▶ [Brief]
In the material below, find the line with "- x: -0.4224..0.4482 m" and the line with "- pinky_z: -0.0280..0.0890", then output those two lines and every line between them, exactly.

▶ [Exercise materials]
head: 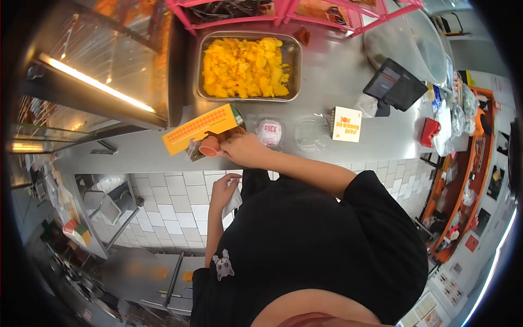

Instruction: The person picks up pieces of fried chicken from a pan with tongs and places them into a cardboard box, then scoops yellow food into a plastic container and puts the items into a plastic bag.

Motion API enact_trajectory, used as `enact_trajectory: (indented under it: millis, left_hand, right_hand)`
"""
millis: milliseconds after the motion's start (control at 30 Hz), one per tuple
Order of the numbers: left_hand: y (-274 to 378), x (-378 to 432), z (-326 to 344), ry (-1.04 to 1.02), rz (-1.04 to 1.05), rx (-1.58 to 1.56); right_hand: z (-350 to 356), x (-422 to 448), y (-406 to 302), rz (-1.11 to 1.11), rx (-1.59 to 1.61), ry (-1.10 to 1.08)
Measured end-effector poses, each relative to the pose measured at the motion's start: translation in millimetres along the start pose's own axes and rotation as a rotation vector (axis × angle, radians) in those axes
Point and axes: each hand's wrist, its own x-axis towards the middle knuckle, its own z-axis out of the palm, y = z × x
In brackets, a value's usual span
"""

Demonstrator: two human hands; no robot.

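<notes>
My right hand (244, 149) is over the steel counter, its fingers closed on the handle of a small orange plastic scoop (209, 146). Beside the scoop lies an open yellow-orange cardboard box (200, 127) with dark brown contents partly hidden by the fingers. My left hand (225, 189) hangs below the counter's edge, its fingers curled around a white paper (233, 203). Right of my right hand are a wrapped pack of rice (269, 131) in a clear container, an empty clear plastic container (311, 133) and a small cream box (346, 124).
A metal tray (297, 83) of yellow food pieces sits at the counter's back, below pink racks (282, 16). A lit glass display case (102, 88) stands at left. A tablet on a stand (394, 83) and a large clear tub (408, 49) are at right.
</notes>
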Motion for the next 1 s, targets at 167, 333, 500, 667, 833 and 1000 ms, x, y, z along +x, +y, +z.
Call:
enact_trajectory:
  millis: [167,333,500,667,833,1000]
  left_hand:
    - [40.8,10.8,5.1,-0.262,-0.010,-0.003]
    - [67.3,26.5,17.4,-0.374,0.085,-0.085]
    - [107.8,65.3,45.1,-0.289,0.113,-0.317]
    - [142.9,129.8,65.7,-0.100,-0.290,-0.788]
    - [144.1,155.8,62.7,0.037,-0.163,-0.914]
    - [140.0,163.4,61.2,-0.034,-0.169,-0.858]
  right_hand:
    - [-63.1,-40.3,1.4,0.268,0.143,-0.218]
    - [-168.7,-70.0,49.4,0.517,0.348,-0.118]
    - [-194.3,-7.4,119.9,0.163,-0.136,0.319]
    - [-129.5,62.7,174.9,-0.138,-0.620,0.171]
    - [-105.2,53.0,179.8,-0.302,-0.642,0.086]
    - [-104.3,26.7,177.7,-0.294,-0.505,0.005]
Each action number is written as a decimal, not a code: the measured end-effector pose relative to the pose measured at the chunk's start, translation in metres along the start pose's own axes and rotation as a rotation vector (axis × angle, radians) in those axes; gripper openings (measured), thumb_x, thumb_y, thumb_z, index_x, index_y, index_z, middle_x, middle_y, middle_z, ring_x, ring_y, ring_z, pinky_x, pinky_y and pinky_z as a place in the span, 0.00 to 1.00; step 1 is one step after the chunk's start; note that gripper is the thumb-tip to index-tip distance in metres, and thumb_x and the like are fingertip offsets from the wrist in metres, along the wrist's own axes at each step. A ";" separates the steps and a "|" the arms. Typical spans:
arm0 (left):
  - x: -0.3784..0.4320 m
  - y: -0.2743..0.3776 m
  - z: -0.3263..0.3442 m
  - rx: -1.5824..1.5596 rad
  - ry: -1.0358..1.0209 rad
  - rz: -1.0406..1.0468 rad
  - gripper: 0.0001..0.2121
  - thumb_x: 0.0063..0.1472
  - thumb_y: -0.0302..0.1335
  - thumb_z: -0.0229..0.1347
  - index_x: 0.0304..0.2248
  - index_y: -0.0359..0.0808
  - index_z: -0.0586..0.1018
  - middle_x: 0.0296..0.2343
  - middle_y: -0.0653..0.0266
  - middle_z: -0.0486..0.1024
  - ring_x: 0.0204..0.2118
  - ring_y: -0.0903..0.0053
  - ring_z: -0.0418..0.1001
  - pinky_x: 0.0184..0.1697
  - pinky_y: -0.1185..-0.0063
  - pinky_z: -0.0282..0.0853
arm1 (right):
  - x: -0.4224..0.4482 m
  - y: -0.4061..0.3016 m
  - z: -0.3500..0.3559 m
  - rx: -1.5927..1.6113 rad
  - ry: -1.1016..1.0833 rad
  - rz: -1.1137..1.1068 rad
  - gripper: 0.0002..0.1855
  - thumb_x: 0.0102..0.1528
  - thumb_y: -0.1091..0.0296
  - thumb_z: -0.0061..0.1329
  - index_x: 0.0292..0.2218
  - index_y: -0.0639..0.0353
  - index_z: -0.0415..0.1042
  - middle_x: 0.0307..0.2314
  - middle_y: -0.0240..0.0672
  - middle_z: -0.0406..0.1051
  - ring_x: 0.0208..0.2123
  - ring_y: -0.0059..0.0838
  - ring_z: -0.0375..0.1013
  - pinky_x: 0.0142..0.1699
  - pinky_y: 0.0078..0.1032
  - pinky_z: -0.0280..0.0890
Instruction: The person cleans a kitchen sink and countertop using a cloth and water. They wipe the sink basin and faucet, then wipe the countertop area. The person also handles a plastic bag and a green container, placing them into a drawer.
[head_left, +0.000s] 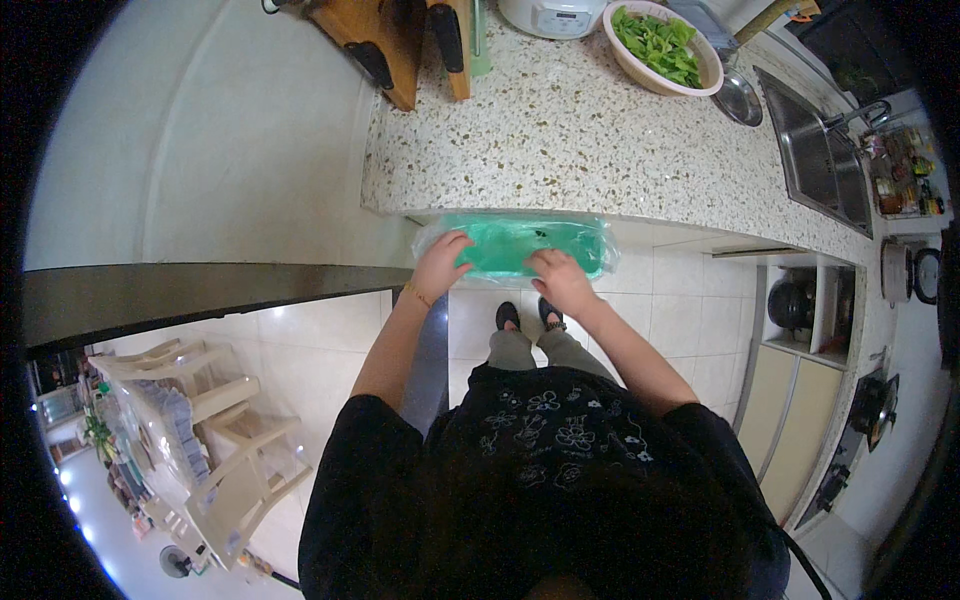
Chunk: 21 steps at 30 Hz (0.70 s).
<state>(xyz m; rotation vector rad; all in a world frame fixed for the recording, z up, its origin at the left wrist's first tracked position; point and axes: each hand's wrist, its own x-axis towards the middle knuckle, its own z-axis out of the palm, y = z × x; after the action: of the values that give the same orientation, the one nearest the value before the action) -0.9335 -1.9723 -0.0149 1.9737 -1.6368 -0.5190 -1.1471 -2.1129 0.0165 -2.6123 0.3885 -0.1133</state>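
A green plastic bin (499, 244) lined with a clear plastic bag (609, 244) is below the front edge of the countertop, before my body. My left hand (444, 261) lies at the bin's left end, fingers bent over the liner; whether they pinch the film cannot be told. At the near rim, right of the middle, my right hand (561, 277) has its fingertips over the bin's opening, and its grip is unclear. A small dark bit (541, 233) shows inside the bin.
On the speckled countertop (562, 150) are wooden knife blocks or boards (405, 52), a white appliance (553, 19), a pink basket (626, 64) of leafy greens (660, 45) and a metal bowl (739, 99). A sink (817, 161) lies right; chairs (255, 457) stand at lower left.
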 end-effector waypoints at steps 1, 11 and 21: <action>-0.010 0.000 0.000 0.017 0.008 -0.031 0.24 0.40 0.23 0.56 0.40 0.37 0.64 0.37 0.59 0.63 0.39 0.64 0.62 0.42 0.74 0.60 | -0.002 -0.004 0.008 -0.002 -0.019 -0.001 0.19 0.39 0.73 0.46 0.37 0.54 0.64 0.35 0.34 0.62 0.38 0.33 0.61 0.42 0.29 0.58; -0.015 -0.013 -0.008 -0.455 0.081 -0.428 0.21 0.46 0.27 0.53 0.41 0.35 0.62 0.31 0.57 0.67 0.34 0.70 0.66 0.37 0.76 0.63 | 0.018 -0.002 0.017 0.124 -0.099 0.089 0.18 0.42 0.71 0.44 0.38 0.51 0.65 0.37 0.35 0.63 0.40 0.34 0.62 0.44 0.30 0.57; 0.031 -0.007 0.001 0.021 0.048 -0.665 0.15 0.49 0.40 0.47 0.35 0.41 0.66 0.27 0.56 0.70 0.31 0.63 0.69 0.33 0.72 0.64 | -0.023 0.053 -0.035 -0.348 0.140 0.416 0.18 0.43 0.65 0.46 0.38 0.51 0.65 0.40 0.33 0.60 0.44 0.31 0.58 0.52 0.40 0.46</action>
<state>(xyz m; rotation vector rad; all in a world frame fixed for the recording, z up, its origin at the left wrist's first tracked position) -0.9232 -2.0016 -0.0189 2.5103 -0.9242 -0.6809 -1.1880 -2.1669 0.0209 -2.7985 1.0751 -0.0933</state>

▶ [Written response]
  - x: -0.4224..0.4482 m
  - y: -0.4061..0.3016 m
  - z: -0.3500..0.3559 m
  - rx: -1.5927..1.6113 rad
  - ry: -1.1016..1.0833 rad
  - rz: -1.1137..1.1068 rad
  - gripper: 0.0002..0.1855
  - thumb_x: 0.0102..0.1528
  - thumb_y: -0.1091..0.0296
  - thumb_z: -0.0061..0.1329
  - index_x: 0.0292..0.2218
  - index_y: -0.0639..0.0353
  - index_z: -0.0415..0.1042
  - middle_x: 0.0307..0.2314
  - middle_y: -0.0240..0.0672
  - middle_z: -0.0406..0.1051
  - ring_x: 0.0208..0.2123
  - ring_y: -0.0059..0.0838
  - ring_z: -0.0375..0.1013
  - pinky_x: 0.0142..0.1699
  - pinky_y: 0.0078..0.1032
  - pinky_z: -0.0280..0.0890

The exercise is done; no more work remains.